2. As there was no restriction in the charter as to where the master should make inquiry, and as Turks Island was shown to be a proper place to make such inquiry, the vessel was not chargeable with any loss occasioned by her going to Turks Island for that purpose, only the necessary time having been consumed.

3. Evidence of instructions from the charterer to the master of the vessel, in reference to going to Turks Island, could not affect the rights of the parties in regard to matters that were covered by the charter.

4. For delay occasioned by a mistake of the master in passing by a port, the owners of the vessel were liable.

This was a libel to recover the sum of $1,083.85, as a balance, due on a written charter party, made at New York, between the master of the schooner Indus, owned by Benjamin Stokely and others, the libellants, and the respondent, Haskell G. Smith, on the 20th of May, 1858. The charter party chartered the vessel to the respondent, for a voyage “from the port of New York to Port au Platte, St.
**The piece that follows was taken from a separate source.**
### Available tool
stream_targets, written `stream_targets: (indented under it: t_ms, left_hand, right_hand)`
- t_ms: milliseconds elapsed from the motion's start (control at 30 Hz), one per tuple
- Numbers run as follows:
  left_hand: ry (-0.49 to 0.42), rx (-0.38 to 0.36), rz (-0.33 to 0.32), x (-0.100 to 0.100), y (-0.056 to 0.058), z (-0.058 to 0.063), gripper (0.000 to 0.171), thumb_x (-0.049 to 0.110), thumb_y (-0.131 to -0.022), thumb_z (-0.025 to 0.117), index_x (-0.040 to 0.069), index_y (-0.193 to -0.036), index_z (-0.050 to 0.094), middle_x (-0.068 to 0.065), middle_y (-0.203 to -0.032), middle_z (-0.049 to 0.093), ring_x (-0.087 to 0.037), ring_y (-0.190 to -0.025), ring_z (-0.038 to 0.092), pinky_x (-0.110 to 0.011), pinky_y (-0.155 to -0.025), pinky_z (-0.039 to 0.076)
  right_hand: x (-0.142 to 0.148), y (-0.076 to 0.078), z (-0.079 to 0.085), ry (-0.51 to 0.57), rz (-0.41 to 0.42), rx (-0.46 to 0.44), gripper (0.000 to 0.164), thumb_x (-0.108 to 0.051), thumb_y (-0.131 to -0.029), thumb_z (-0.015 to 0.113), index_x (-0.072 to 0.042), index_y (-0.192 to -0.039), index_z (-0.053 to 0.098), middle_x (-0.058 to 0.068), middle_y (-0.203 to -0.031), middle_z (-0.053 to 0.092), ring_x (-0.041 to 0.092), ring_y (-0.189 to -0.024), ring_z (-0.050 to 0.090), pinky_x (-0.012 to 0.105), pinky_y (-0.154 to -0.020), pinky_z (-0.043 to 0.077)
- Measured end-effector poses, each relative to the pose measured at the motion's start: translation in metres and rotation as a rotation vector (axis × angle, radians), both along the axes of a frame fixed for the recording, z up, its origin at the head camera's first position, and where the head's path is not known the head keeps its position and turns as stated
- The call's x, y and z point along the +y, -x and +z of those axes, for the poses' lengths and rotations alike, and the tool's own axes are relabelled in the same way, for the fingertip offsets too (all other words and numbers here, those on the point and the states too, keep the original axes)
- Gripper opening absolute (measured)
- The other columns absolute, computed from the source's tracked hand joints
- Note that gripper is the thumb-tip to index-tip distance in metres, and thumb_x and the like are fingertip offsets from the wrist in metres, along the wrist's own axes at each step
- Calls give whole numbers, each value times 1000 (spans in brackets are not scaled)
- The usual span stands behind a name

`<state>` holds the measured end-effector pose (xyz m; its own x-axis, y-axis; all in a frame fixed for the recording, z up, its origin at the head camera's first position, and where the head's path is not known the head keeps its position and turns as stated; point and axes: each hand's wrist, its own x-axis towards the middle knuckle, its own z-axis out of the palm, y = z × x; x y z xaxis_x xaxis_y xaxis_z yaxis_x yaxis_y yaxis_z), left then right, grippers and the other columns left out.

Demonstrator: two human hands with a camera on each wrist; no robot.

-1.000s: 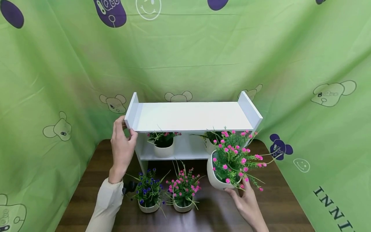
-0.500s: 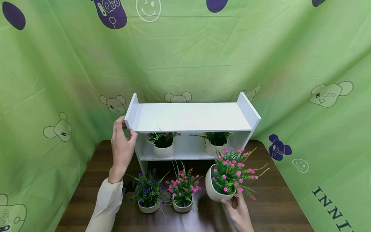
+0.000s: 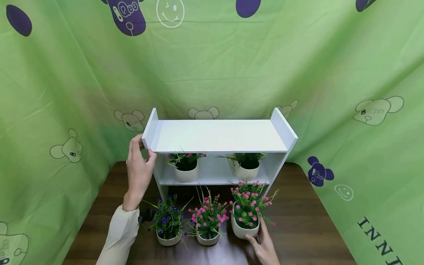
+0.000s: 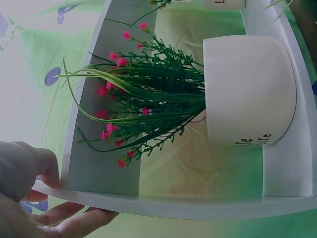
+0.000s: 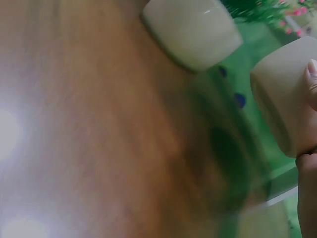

Domingo, or, in case of that port being blockaded, to another open port on same island, or a market, and back to New York, with a supercargo on board free, not to go to Port au Prince except in case of stress of weather, on the terms following, viz.” One of those terms was, “and use all diligence in ports and at sea.” The charter money was stipulated to be “six hundred dollars per month, payable in United States currency, upon completion of charter.” The libel set forth, that the vessel entered on the fulfilment of the charter on the 20th of May, 1858, and proceeded to Port au Platte, and thence to Porto Rico and back to New York, and was thus employed for two months and ten days, and that the charter money payable was $1,400, of which $1,083.85 remained unpaid, and had been demanded from the respondent, and payment refused.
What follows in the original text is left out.